### EXERCISE DIRECTIONS
If a line in the entries includes "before", show that line.
*** TASK MATERIAL
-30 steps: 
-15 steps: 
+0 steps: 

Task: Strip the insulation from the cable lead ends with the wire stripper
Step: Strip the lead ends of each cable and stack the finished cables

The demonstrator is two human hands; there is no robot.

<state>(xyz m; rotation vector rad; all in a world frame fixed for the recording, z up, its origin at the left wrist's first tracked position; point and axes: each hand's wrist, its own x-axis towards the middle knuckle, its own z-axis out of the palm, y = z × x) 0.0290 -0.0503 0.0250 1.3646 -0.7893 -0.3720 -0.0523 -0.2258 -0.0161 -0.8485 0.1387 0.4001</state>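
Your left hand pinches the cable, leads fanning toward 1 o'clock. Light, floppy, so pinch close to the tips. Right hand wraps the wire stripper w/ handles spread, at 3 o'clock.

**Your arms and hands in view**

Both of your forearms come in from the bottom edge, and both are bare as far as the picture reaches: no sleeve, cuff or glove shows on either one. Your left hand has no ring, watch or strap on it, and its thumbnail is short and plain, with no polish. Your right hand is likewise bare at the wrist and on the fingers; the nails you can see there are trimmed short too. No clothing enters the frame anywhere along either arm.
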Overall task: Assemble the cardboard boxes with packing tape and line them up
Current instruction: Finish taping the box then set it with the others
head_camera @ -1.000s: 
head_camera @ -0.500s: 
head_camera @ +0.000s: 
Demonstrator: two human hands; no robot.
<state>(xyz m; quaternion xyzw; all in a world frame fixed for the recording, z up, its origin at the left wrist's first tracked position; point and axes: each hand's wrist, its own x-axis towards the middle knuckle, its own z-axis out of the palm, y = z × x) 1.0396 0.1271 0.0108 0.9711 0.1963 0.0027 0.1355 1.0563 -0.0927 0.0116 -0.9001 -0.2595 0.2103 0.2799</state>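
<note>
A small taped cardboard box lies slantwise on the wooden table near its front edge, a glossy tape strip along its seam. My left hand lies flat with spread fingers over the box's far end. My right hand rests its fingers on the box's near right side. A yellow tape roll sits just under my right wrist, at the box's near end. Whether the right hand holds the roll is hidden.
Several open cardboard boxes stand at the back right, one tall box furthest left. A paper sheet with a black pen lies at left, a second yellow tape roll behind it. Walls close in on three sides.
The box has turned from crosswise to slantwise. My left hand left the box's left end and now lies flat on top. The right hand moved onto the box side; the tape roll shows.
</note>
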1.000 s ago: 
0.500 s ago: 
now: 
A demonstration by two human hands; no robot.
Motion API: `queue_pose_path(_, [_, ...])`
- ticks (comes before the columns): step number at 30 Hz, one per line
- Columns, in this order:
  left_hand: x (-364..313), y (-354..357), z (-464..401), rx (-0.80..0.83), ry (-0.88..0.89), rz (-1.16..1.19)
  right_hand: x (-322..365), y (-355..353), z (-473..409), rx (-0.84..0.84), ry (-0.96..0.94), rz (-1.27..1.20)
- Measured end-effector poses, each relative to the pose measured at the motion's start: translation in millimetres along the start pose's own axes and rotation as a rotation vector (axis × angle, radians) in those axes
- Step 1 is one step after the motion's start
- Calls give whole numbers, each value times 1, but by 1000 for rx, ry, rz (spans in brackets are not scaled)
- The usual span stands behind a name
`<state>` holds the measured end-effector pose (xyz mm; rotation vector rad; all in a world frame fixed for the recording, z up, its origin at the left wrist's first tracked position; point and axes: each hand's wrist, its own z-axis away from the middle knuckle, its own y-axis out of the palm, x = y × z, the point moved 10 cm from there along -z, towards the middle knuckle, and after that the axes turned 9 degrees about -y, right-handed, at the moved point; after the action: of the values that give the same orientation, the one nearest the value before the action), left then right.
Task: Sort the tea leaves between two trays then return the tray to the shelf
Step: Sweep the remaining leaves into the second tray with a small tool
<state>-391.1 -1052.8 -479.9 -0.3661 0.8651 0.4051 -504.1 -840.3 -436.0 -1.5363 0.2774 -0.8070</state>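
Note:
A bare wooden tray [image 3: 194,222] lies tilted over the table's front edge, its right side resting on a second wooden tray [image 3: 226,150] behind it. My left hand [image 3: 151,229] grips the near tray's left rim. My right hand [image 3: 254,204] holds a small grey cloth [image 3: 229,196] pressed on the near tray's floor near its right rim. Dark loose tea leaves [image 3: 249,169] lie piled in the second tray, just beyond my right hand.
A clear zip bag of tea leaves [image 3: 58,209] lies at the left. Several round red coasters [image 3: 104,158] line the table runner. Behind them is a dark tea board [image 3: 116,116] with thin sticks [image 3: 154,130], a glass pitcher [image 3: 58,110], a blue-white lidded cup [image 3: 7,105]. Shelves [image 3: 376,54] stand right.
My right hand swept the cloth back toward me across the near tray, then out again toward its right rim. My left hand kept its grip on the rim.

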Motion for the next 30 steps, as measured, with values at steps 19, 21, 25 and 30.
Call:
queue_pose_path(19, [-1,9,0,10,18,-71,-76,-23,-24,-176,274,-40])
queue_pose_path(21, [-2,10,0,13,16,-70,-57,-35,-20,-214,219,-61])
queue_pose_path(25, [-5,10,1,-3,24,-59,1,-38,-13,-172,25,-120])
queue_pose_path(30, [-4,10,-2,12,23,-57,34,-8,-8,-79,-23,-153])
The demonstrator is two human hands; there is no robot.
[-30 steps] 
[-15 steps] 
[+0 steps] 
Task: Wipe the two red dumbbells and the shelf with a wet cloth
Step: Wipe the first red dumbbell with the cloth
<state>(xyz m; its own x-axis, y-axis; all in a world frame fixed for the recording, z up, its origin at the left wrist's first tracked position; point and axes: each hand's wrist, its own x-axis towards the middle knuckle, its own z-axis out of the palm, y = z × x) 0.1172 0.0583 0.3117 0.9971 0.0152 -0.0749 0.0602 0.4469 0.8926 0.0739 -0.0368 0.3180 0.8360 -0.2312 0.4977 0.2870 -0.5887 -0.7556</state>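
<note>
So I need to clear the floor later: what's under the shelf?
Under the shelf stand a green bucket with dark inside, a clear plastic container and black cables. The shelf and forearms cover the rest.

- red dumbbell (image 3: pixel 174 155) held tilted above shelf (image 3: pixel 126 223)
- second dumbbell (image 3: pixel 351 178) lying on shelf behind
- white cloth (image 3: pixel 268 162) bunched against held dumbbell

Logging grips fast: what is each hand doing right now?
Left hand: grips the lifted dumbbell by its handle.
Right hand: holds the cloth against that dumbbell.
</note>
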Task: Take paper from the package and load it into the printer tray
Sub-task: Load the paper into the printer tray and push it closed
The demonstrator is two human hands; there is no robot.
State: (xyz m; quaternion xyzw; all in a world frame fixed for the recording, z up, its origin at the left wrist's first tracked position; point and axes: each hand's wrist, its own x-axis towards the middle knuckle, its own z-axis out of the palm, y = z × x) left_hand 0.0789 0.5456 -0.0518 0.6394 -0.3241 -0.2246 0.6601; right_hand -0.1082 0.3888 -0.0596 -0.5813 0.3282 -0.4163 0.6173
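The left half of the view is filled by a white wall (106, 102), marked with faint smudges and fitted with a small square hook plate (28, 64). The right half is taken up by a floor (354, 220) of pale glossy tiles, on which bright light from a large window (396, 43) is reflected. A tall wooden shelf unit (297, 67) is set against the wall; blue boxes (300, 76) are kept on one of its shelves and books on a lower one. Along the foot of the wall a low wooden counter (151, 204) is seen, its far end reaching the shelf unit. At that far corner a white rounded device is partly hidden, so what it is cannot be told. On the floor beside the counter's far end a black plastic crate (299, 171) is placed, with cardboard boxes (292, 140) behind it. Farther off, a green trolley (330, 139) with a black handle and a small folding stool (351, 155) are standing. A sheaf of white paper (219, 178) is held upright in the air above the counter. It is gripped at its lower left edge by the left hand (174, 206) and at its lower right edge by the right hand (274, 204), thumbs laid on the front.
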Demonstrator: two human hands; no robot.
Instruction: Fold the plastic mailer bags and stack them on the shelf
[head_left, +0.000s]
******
### FINISHED TASK
- ticks (comes before the columns): step number at 30 Hz, one per line
`<state>` holds the measured end-effector pose (xyz mm; rotation vector rad; all in a world frame fixed for the recording, z up, its origin at the left wrist's first tracked position; point and axes: each hand's wrist, its own z-axis away from the middle knuckle, its own y-axis out of the palm, x = y × z, the point moved 10 cm from there along -z, towards the middle knuckle, and after that the axes turned 9 degrees about -y, right-handed, at the moved point; after the action: of the values that give the same orientation, the one nearest the value before the action), left then right.

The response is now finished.